Le mani su internet 31.01.11

L'AGCOM con la delibera 668/2010, in consultazione pubblica, si ergerebbe a paladina della difesa del copyright su internet.
La norma prevede di impedire arbitrariamente l'accesso a qualunque sito straniero che secondo l'Autorità Garante per le Comunicazioni violerebbe le norme sul copyright, scavalcando magistratura e Parlamento.

Per informare i cittadini su tale rischio è nata l'iniziativa Sito non raggiungibile di Adiconsum, Agorà Digitale, Altroconsumo, Assonet-Confesercenti, Assoprovider-Confcommercio.

Immaginate che un giorno intere sezioni della vostra biblioteca vengano rese inaccessibili. Non vi verrà mai detto quali specifici libri, e per quale ragione sono stati rimossi, ma troverete solo un cartello che vi informa che qualcuno, da qualche parte, per qualche ragione, ha segnalato che i libri di quella sezione violano i diritti di qualcun altro. Immaginate che anche dagli scaffali accessibili della biblioteca qualcuno rimuova costantemente libri senza che voi, o gli altri altri utenti della biblioteca, possiate sapere quali volumi sono stati rimossi, e senza che vi sia data la possibilità di valutare se la rimozione di tali libri viola alcuni dei vostri diritti fondamentali.

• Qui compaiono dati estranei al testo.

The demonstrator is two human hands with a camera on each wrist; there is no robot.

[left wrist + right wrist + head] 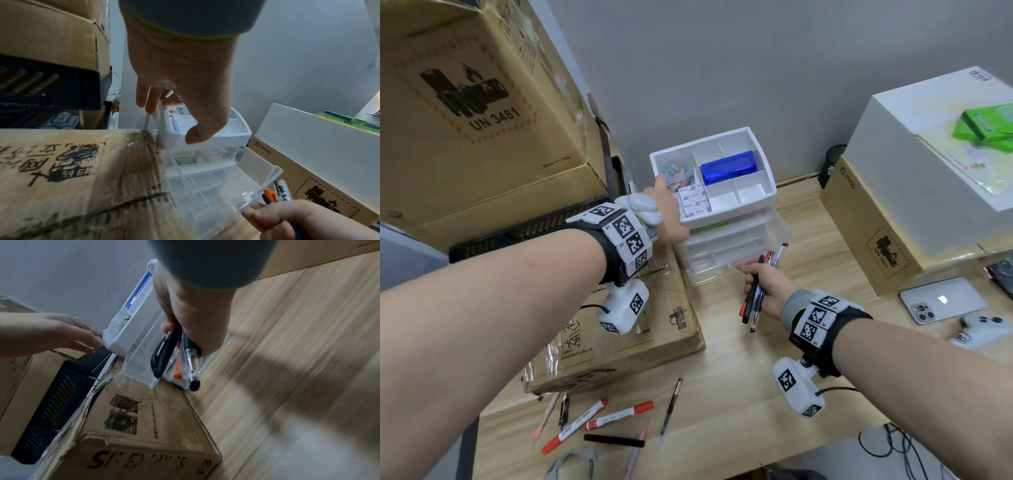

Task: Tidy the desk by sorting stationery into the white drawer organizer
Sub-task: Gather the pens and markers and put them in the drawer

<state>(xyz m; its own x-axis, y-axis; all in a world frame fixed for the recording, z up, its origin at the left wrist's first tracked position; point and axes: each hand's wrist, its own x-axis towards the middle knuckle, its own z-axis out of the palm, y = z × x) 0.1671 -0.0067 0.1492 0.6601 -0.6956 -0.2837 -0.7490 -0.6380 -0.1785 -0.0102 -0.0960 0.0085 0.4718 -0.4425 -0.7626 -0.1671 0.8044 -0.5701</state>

Credete che questo non possa accadere in una democrazia?

L'Autorità per le Garanzie nelle Comunicazioni con la Delibera 668/2010 del dicembre 2010 ha posto in consultazione un testo che mira ad introdurre un meccanismo che le consentirà di inibire completamente l'accessibilità ai siti posti fuori dal territorio italiano e di rimuovere contenuti sospettati di violare il diritto d’autore in modo automatico e prescindendo da qualsiasi requisito di colpevolezza accertato dell’Autorità giudiziaria.